## Collected material

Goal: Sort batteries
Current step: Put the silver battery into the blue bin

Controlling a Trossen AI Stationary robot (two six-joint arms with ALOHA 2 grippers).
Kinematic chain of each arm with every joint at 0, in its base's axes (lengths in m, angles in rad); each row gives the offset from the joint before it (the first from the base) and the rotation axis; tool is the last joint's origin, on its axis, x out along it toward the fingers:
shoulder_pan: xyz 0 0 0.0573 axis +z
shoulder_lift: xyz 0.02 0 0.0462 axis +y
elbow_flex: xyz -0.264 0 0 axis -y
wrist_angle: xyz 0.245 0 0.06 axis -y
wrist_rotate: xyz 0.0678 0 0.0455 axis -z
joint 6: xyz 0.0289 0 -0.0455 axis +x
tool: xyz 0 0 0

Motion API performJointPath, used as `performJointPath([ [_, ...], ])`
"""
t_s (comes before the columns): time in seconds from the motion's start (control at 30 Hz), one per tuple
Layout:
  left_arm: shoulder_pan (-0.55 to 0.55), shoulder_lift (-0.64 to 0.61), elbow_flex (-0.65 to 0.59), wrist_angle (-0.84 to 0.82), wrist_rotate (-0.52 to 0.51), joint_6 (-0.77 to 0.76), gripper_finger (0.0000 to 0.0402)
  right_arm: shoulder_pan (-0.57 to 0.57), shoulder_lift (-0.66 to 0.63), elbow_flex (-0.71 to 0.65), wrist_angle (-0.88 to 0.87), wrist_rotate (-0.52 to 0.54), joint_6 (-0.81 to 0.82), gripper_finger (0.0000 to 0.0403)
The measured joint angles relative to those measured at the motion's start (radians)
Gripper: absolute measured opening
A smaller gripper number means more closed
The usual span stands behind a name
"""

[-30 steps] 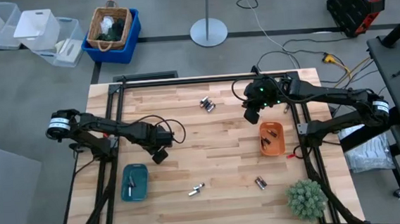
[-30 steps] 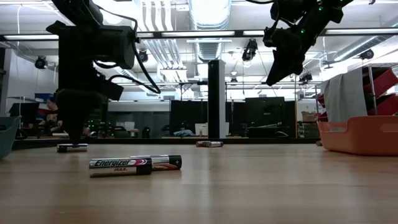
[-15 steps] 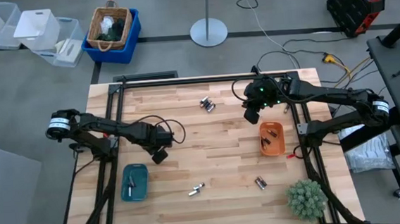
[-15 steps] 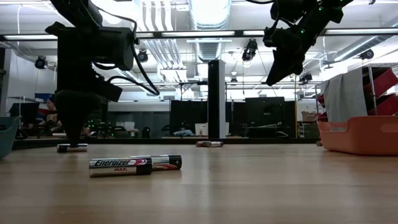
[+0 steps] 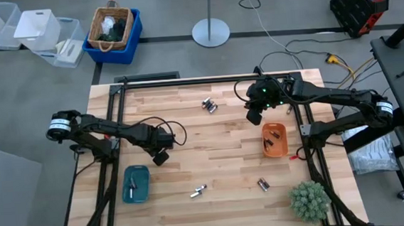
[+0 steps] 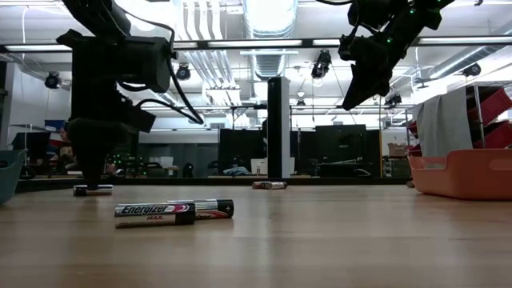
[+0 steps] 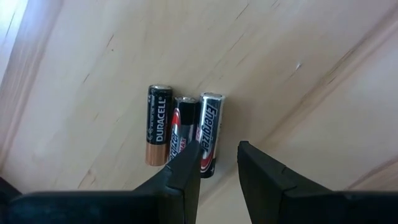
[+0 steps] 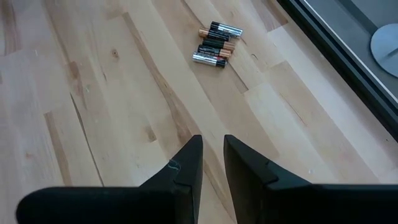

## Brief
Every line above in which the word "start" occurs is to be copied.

## Expected answer
t_s (comes before the columns): time in seconds from the motion's start (control at 30 Hz), one per tuple
The measured joint angles relative to those measured at the motion's start (radians)

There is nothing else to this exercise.